The task.
Determine how many lines in the records below contain "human", then state that number alone.

Data to examine.
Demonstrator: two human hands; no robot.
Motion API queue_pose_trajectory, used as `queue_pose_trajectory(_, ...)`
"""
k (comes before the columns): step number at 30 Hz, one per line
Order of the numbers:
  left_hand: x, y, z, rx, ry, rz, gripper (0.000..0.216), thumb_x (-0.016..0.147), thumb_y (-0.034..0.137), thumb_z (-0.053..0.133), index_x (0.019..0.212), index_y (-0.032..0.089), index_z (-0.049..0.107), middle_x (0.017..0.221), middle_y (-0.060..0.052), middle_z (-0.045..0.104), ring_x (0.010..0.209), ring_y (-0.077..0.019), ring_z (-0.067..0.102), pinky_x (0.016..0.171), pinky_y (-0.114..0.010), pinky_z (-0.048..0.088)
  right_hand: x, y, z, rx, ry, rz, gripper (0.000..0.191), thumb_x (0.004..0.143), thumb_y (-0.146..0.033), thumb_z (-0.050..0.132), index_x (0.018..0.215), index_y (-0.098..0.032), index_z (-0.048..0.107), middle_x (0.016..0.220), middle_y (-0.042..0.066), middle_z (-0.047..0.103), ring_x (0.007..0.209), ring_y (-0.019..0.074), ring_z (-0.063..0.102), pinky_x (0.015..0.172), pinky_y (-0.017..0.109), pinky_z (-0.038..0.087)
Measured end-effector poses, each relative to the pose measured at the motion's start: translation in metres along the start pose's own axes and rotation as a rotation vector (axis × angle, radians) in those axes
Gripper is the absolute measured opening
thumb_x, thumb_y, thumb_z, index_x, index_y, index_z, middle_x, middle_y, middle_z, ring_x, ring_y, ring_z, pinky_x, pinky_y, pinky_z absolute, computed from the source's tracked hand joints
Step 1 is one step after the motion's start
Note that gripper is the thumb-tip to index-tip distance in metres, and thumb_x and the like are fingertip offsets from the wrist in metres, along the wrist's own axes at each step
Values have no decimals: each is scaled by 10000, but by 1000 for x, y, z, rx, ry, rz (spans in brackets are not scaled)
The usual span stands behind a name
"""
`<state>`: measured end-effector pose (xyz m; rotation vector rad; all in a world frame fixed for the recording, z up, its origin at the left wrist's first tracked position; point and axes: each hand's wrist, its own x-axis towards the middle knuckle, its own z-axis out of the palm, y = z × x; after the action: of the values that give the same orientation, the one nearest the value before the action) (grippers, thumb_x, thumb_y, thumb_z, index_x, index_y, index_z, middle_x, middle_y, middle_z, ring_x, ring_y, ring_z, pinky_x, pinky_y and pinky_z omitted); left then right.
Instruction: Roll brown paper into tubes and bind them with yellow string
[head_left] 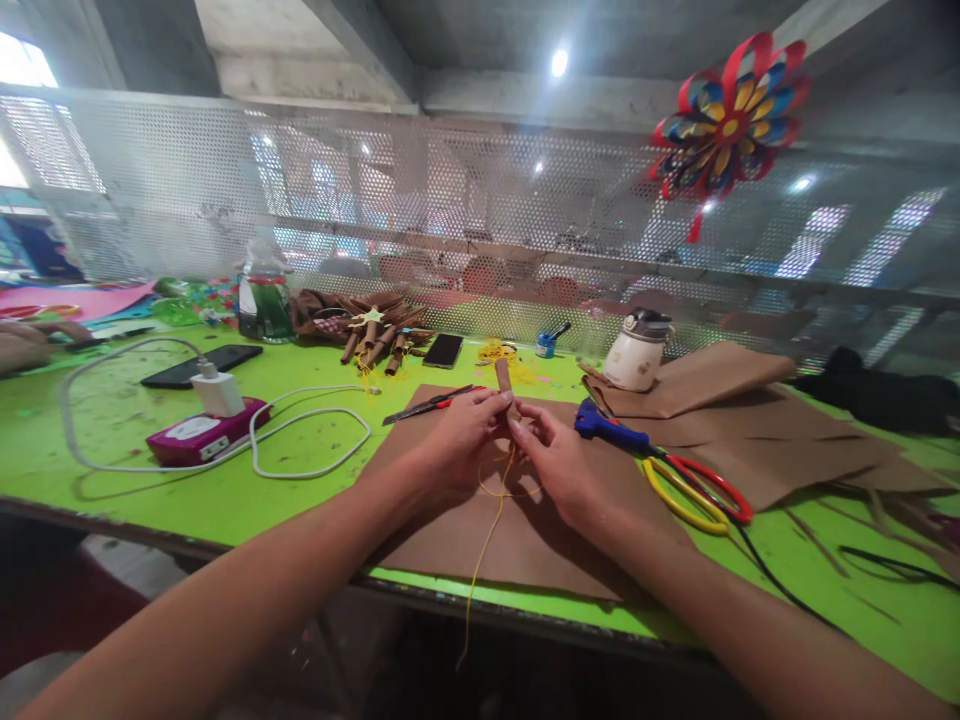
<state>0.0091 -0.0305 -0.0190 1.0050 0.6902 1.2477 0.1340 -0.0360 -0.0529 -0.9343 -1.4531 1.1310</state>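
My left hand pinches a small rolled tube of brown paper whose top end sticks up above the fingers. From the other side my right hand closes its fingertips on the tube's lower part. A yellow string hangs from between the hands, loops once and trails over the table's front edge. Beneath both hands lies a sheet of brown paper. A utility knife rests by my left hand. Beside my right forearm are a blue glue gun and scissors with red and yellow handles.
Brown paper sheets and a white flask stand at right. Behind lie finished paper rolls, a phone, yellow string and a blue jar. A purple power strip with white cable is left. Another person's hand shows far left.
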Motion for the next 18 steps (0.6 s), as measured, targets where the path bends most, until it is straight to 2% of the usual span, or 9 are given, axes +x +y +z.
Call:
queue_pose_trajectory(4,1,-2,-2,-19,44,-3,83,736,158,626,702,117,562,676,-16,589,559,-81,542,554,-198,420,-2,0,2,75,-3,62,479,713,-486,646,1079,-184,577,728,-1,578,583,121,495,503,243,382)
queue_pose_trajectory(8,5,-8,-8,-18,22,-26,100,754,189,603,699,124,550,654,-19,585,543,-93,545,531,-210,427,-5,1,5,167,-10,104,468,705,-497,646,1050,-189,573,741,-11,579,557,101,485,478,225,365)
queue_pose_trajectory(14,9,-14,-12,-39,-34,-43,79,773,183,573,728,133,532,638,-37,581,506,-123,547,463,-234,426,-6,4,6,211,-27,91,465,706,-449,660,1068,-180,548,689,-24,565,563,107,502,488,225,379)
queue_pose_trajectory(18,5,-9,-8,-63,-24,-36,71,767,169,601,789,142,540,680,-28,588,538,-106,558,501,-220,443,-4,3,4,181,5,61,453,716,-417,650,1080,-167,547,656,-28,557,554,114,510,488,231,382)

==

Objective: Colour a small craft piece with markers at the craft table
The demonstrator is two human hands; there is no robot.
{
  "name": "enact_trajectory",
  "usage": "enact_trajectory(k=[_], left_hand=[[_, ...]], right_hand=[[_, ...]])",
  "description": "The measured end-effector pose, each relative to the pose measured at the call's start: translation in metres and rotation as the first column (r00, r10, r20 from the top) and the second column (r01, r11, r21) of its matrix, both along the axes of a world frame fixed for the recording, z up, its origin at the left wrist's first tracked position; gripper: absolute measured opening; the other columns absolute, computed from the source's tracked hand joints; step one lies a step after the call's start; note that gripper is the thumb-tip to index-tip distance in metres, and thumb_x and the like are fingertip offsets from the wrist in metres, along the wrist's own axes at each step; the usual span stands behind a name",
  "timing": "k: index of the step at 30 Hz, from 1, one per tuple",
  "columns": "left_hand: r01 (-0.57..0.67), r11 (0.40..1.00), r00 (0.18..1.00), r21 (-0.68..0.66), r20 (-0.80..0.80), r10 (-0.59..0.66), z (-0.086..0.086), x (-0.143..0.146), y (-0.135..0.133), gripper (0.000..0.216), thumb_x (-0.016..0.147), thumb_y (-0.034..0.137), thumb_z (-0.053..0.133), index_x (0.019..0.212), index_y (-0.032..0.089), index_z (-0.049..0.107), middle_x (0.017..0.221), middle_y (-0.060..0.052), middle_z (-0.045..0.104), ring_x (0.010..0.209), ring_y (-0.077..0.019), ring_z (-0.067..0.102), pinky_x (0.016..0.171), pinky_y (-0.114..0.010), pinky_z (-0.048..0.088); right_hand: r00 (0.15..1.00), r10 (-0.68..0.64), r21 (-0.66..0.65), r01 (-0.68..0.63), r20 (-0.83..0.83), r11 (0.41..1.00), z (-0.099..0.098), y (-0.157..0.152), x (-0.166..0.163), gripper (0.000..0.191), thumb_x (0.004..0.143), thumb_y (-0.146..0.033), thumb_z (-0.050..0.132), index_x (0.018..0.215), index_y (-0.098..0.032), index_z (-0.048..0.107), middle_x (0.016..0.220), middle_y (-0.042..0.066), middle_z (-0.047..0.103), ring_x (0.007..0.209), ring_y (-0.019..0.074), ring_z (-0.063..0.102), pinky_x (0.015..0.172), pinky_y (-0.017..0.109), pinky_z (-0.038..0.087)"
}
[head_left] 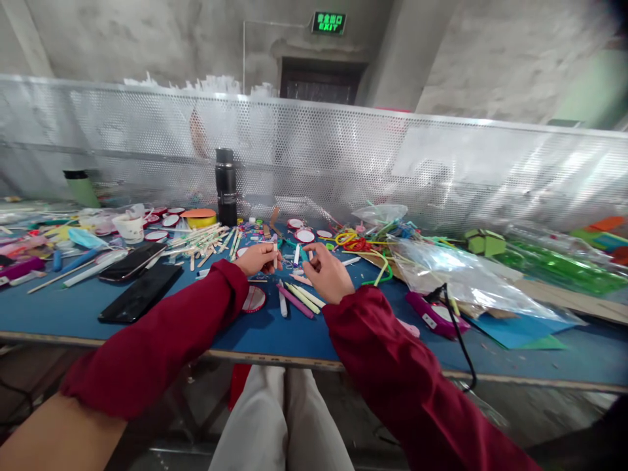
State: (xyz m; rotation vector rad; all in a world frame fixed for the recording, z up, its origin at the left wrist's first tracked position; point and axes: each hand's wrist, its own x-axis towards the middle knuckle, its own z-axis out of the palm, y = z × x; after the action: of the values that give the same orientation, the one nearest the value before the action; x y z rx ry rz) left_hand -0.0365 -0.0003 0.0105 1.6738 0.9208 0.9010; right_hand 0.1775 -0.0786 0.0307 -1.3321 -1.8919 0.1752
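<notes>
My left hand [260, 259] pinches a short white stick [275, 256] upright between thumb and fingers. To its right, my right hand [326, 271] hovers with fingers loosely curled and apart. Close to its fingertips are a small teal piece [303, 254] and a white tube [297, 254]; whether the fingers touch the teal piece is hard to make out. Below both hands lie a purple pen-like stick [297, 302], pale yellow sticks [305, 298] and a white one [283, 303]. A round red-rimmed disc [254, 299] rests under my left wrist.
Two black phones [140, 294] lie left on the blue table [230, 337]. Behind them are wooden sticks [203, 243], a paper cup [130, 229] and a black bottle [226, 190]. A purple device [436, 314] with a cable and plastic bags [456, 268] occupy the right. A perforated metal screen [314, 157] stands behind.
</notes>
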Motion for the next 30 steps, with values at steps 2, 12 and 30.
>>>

Answer area.
2